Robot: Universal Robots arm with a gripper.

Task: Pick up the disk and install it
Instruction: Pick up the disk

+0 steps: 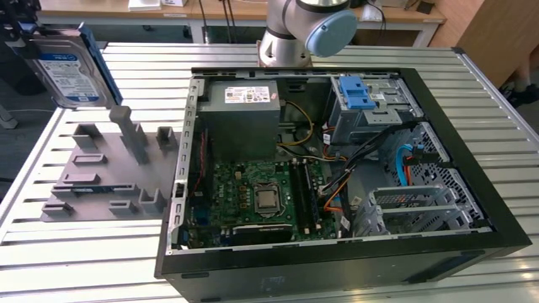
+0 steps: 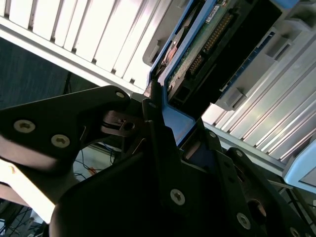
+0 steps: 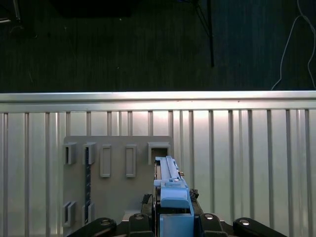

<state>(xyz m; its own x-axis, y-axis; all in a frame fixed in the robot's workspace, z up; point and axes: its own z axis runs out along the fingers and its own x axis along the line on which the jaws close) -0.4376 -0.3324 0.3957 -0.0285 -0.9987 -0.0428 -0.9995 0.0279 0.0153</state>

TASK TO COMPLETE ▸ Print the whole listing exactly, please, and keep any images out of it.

ANSWER TO THE EXERCISE ▸
Robot: Universal Robots arm with a gripper.

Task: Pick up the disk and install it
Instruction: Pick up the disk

+0 steps: 
+0 steps: 
+0 steps: 

<state>(xyz m; its own x-axis, y-axis; all in a frame fixed in the robot's workspace, z up; point and axes: its own z axis runs out along the fingers and its own x axis along the line on which the jaws close) -0.4376 -0.3324 0.3957 -0.0285 -0.9987 -0.0428 -0.9995 0.0279 0.0153</state>

The answer is now complete.